In many ways, the northwest corner of al-Baydah province is an unlikely place for al Qaeda militants to carve out a base. Tensions with the central government are far from new, but the locals' ideology has historically taken a far different form: The area was a hotbed for leftist insurgents in the late 1970s and its residents are still over-represented in the ranks of Yemen's Socialist Party.

Looking back, the chain of events that transformed the area into a notorious "al Qaeda hotbed" seems almost like a perfect storm. In January 2011, militants affiliated with al Qaeda in the Arabian Peninsula led by Sheikh Tareq al-Dahab, a local tribal leader, took advantage of the government's weakness and seized control of the town of Rada', near where last week's drone strike occurred. While the fighters pulled out little more than a week later and their sheikh was killed in a longstanding family feud the following month, al Qaeda's presence in the area remained. The fighters have maintained their presence in and around Sheikh Tareq's hometown of al-Manaseh, expanding to other parts of the province and capitalizing on the central government's virtual absence.

Most importantly, perhaps, the group has had far more success in infiltrating local tribes in the area than they've had in other parts of the country. Al Qaeda has capitalized on their ties with a faction of the Dahab family -- which locals tend to see as sheikhs first and militant leaders second -- appearing to take great pains to avoid tensions with other tribesmen while exploiting widespread unemployment and anti-government sentiment to gain recruits.

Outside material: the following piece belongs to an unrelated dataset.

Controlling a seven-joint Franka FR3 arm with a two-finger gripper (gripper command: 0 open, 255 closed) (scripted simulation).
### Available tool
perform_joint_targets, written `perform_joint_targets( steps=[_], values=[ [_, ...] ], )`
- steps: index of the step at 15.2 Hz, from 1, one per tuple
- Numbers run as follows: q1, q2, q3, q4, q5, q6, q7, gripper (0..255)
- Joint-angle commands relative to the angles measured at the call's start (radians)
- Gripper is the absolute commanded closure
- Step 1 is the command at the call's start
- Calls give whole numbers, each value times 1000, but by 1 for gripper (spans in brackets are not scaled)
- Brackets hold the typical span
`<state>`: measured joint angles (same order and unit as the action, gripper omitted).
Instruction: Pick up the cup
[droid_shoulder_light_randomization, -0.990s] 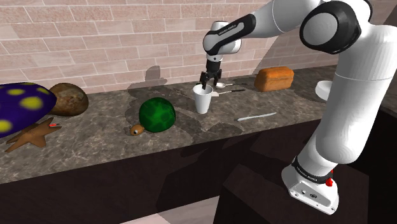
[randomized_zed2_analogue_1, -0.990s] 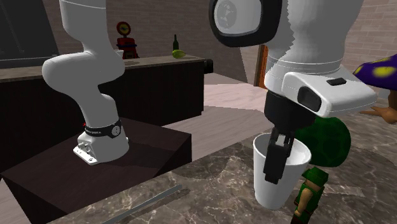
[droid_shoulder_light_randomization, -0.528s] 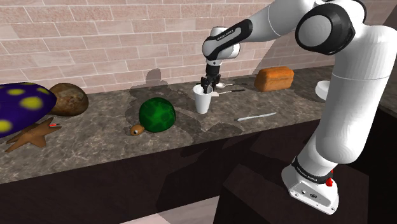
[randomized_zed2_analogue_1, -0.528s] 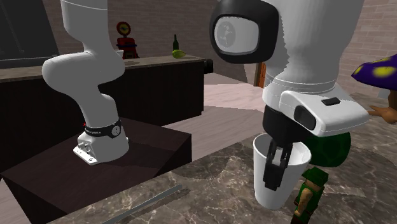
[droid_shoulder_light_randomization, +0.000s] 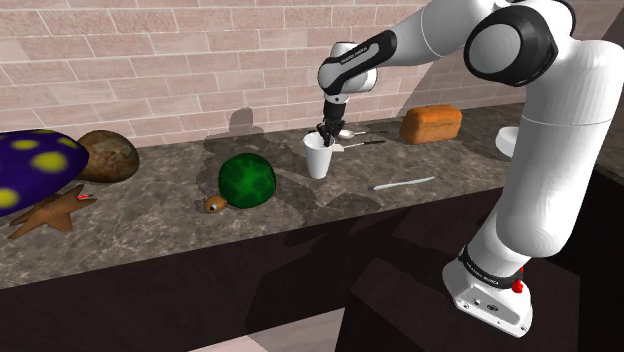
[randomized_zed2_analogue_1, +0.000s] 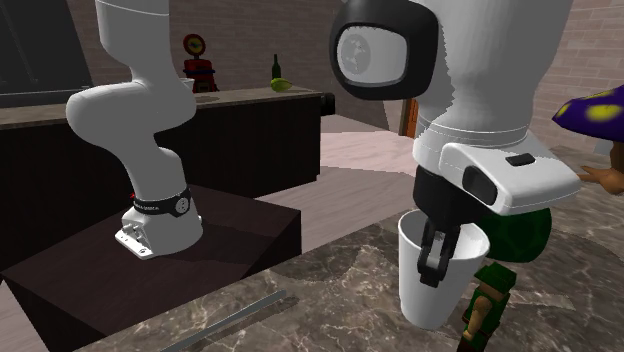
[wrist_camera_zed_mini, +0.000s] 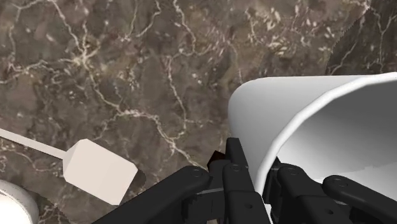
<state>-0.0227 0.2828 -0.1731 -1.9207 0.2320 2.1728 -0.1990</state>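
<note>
White, plain, tapered cup (droid_shoulder_light_randomization: 317, 163), upright

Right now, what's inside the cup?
One finger of the gripper is inside the cup, the other outside, clasping its wall. The inner wall that shows is plain white, with no contents. The bottom is mostly hidden behind the fingers.

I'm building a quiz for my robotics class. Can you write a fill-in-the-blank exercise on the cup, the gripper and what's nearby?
1. The cup stands ___ on the counter.
2. The gripper has one finger inside the cup and the other ___ it.
3. In the shoulder view, the loaf lies to the cup's ___.
Missing words: upright; outside; right.
</note>
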Motion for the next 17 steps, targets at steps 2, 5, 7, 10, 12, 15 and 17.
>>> perform_joint_targets(
  steps=[2,5,7,10,12,15,17],
  values=[
    [0,-7,-1,3,-3,-11,3,255],
    [1,-26,-3,19,-11,-45,12,255],
    [2,-38,-5,31,-16,-68,17,255],
    [3,-54,-7,51,-23,-103,25,255],
    [3,-64,-8,65,-28,-126,31,255],
    [3,-78,-9,88,-34,-162,38,255],
    [3,-83,-10,97,-36,-176,41,255]
  ],
)
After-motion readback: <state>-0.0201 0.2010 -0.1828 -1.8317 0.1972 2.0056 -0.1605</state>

The group's supporters still appear to constitute a fraction of those in the area. But even if locals lament the current status quo, few want to see a devastating conflict similar to the 2012 offensive that pushed al Qaeda-affiliated fighters out of their former strongholds in Yemen's southern Abyan province. And even those who deeply resent the terror network's presence appear to lack the will to directly confront the group.

"The government tells us to turn in al Qaeda fighters," one tribesman hailing from near the site of Thursday's strike mused. "But how can we do that when there's no government present to turn them into? And why would we do it when there's no government present to protect us from retaliation?"

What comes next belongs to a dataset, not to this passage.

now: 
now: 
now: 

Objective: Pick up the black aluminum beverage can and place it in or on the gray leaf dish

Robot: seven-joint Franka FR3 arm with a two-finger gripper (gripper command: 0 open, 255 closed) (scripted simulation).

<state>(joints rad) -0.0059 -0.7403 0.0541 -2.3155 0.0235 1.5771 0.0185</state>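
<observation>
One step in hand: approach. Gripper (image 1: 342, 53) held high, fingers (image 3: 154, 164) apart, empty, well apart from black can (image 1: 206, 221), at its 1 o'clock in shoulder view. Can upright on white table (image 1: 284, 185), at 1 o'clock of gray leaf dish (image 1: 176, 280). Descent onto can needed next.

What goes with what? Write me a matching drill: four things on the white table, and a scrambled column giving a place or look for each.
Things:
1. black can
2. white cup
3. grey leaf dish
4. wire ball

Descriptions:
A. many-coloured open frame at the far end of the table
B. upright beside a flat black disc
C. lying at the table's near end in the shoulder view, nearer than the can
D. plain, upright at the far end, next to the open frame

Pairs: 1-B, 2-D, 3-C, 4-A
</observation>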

It's going to take more than drone strikes to eliminate al Qaeda from its strongholds in this Yemeni province. The militants killed, locals say, are largely replaceable, while the tens of civilians killed over the past two years has only heightened distrust of the central government among noncombatants, pushing some young men into al Qaeda's arms. However, the long-term solution to combatting the militants' presence -- ameliorating pervasive poverty and underdevelopment -- is far easier said than done.

Either way, in the aftermath of Thursday's strike, the possibility of defeating al Qaeda in al-Baydah feels further away than ever.